SARAH EVANS BARKER, District Judge.
This matter comes before the Court on Plaintiff's timely filed and unopposed objection, Dkt. 25, to the Report and Recommendation of Magistrate Judge Doris L. Pryor, Dkt. 24, recommending that Defendant's denial of Social Security Disability Insurance benefits to Plaintiff be reversed and the case remanded to the administrative law judge (ALJ) for further proceedings. We agree with Judge Pryor's conclusion, overrule Plaintiff's objection, and adopt the Report and Recommendation in full.
Plaintiff welcomes reversal but objects to remand, believing she is entitled to an award of benefits without more. Judge Pryor observed that "the ALJ concluded that [Plaintiff] is not disabled" because, although she "cannot perform her past relevant work as . . . a classroom aide, . . . she is capable of performing her past relevant work as an office helper." R. & R. 8. Judge Pryor determined that the ALJ had impermissibly failed to consider the possibility that Plaintiff's most recent position had in fact been a composite job, part classroom aide and part office helper.

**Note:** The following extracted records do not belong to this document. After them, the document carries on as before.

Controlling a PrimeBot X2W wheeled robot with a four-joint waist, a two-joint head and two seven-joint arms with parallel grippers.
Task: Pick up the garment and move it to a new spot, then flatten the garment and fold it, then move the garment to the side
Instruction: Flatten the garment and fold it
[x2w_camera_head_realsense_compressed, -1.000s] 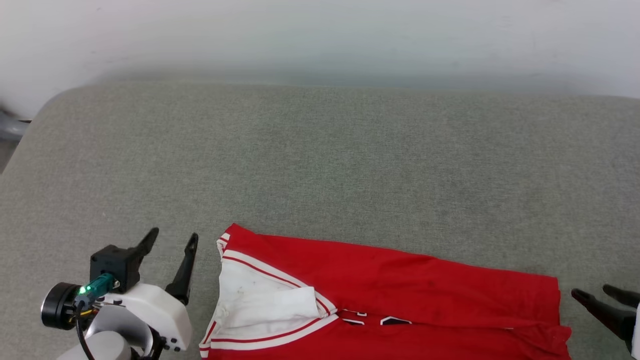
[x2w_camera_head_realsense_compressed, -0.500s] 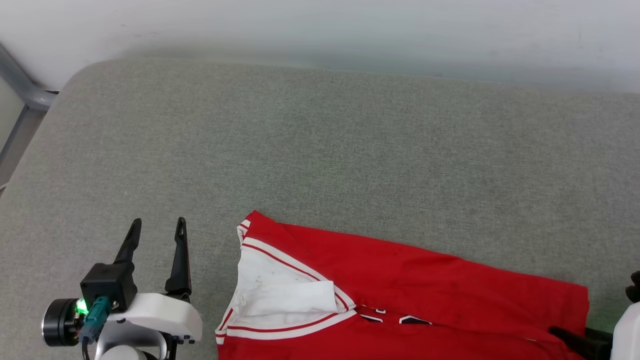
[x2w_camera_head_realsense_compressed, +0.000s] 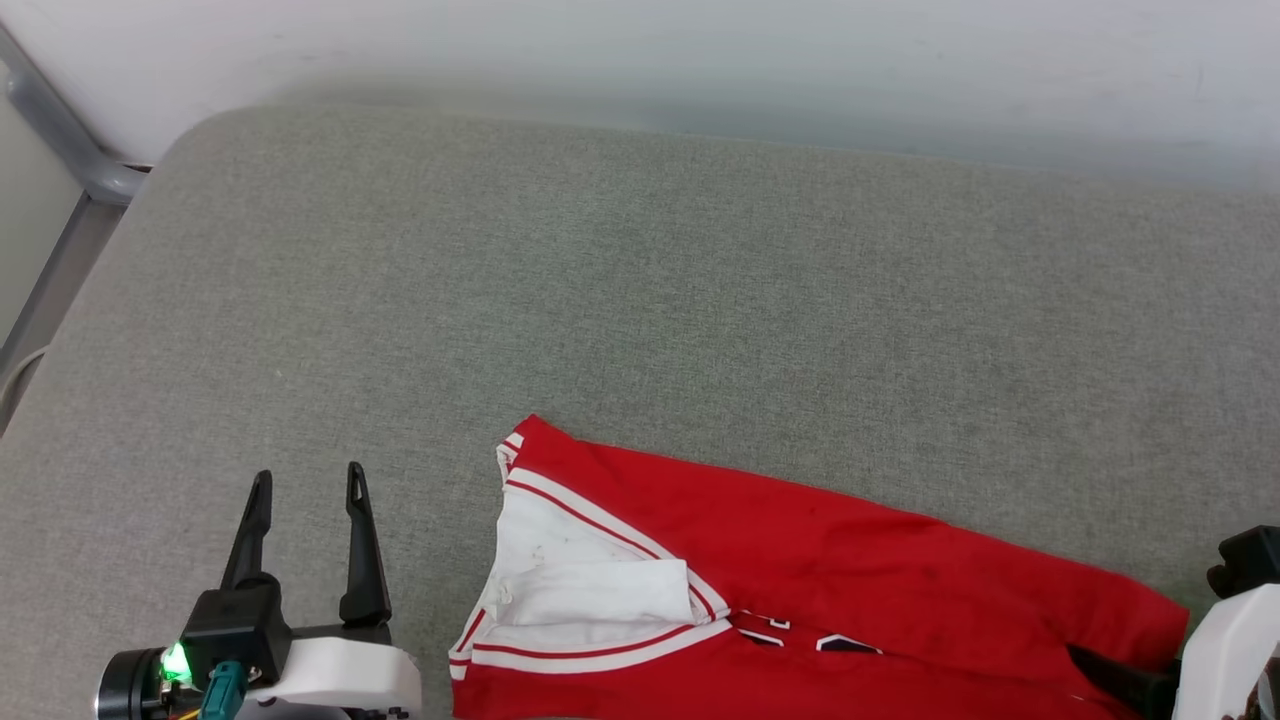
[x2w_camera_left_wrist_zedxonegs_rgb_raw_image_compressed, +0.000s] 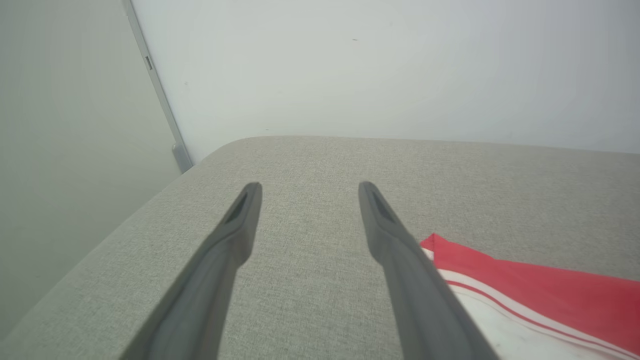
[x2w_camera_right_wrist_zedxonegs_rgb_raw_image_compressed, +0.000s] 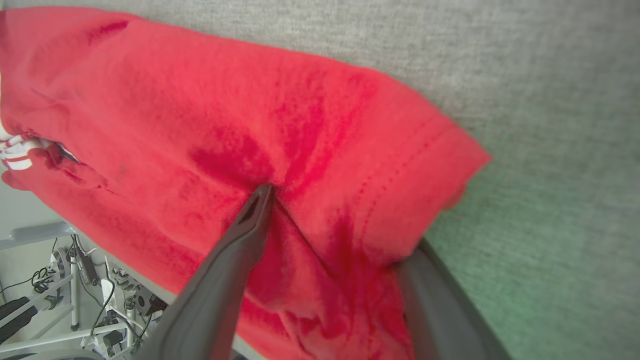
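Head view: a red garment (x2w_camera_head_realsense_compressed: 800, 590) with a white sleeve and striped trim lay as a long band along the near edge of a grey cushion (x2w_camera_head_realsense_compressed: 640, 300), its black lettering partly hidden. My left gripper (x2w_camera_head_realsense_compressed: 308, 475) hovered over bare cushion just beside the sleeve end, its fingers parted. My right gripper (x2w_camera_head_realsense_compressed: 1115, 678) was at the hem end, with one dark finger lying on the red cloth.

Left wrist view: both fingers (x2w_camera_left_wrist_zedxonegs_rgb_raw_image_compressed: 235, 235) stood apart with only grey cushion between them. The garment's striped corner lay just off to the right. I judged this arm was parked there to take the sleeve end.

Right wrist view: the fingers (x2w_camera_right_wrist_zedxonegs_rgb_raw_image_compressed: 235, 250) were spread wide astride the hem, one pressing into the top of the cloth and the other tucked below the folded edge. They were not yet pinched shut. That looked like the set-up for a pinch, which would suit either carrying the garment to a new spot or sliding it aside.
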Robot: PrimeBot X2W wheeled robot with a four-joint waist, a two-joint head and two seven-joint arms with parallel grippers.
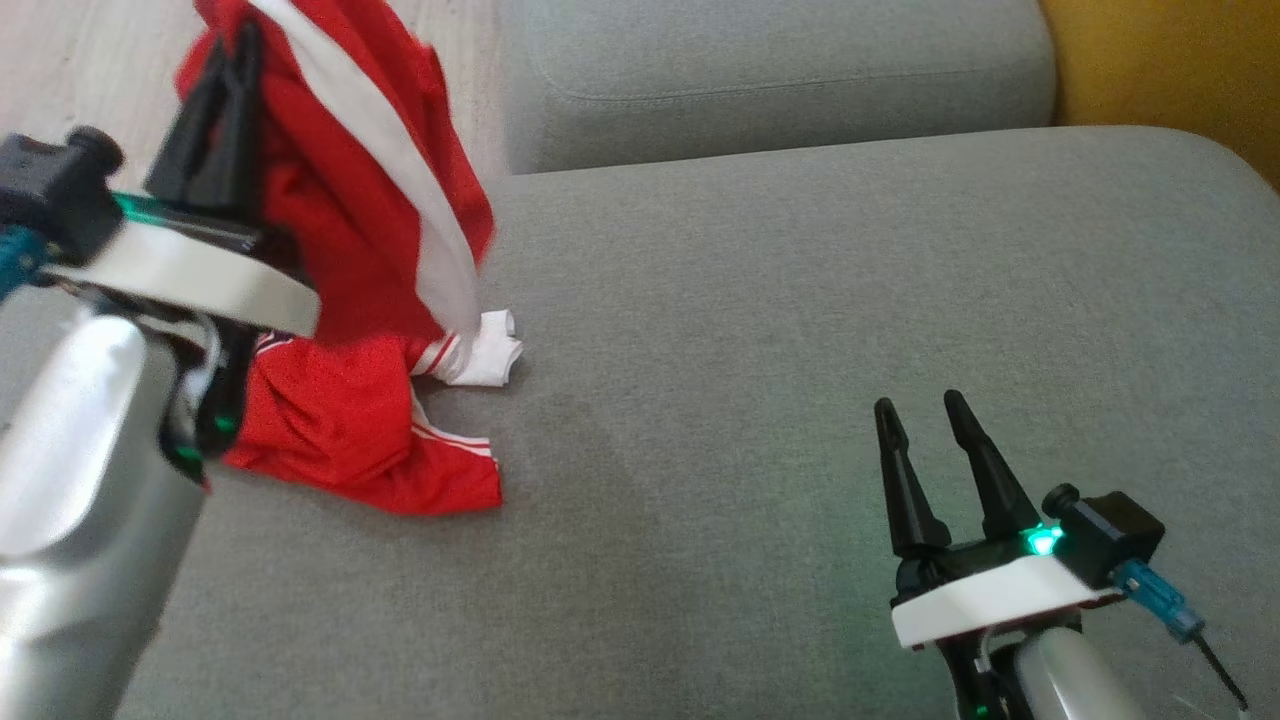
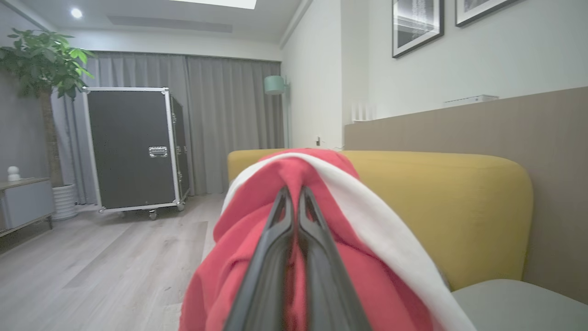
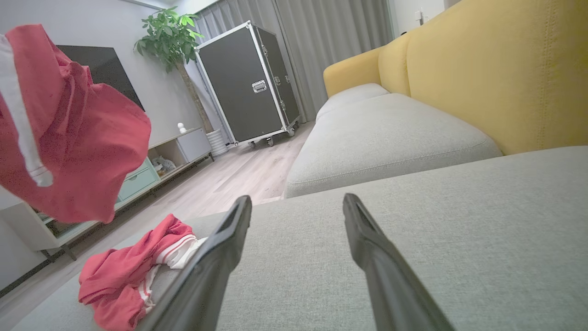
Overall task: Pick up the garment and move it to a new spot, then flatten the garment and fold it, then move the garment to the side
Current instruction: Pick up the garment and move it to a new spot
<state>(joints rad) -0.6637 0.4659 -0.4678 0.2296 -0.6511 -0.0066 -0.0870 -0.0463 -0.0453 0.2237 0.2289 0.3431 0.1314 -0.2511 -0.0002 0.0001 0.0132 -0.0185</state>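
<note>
**GARMENT RAISED AT LEFT EDGE OF SEAT; LEFT ARM HOLDS, RIGHT ARM STANDS BY**

Near side, right: the right gripper [image 1: 920, 402] hovers over the front right part of the seat cushion [image 1: 800, 300]; its fingers are spread wide with nothing between them; bare grey cloth lies ahead of it.

Near side, left: the left gripper [image 1: 232, 60] is clenched on the garment [image 1: 350, 200], a red piece with a white stripe [image 1: 400, 170]; in the left wrist view the two fingers meet at the tips with red cloth bunched around them.

Position of the garment: the upper part hangs from the grip above the cushion's left edge; the lower part lies in a heap on the cushion, just inside that edge; the long axis runs roughly from the grip down to the heap.

Governing relation: the garment is in the left arm's hold and well apart from the right gripper; the free area of the cushion lies to the garment's right, toward the right gripper; a carry in that direction looks like the likely step, and the trailing heap may drag.

Far side: a second cushion [image 1: 780, 80], then the yellow backrest [image 3: 482, 69].

Containers: a black case [image 3: 248, 82] stands shut on the floor [image 2: 92, 257]; its contents cannot be told.
</note>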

An ALJ may not "separate a composite job into two separate jobs and find the claimant capable of performing the less demanding of the two." Id. at 10 (citation omitted). Rather, an ALJ "will find the claimant capable of performing the composite job only if [s]he can perform all parts of that job." Id. at 9 (citation, quotation marks omitted). Judge Pryor correctly concluded that remand is required for the ALJ to determine whether Plaintiff's most recent position was in fact composite, in light of her own testimony, the vocational expert's testimony, and her silence in the face of the vocational expert's characterization of her most recent position as that of an office helper only. It is for the ALJ in the first instance, not the judges of this Court, to hear and weigh all the evidence under the appropriate legal standard.
Magistrate Judge Doris L. Pryor's Report and Recommendation, Dkt. 24, is ADOPTED in full.
Plaintiff's objection, Dkt. 25, is OVERRULED.
Defendant's final decision of August 31, 2017, denying Plaintiff benefits is REVERSED.
The case is REMANDED to Defendant under sentence four of 42 U.S.C. § 405(g).
Final judgment will enter by separate document. Fed. R. Civ. P. 58(a).
IT IS SO ORDERED.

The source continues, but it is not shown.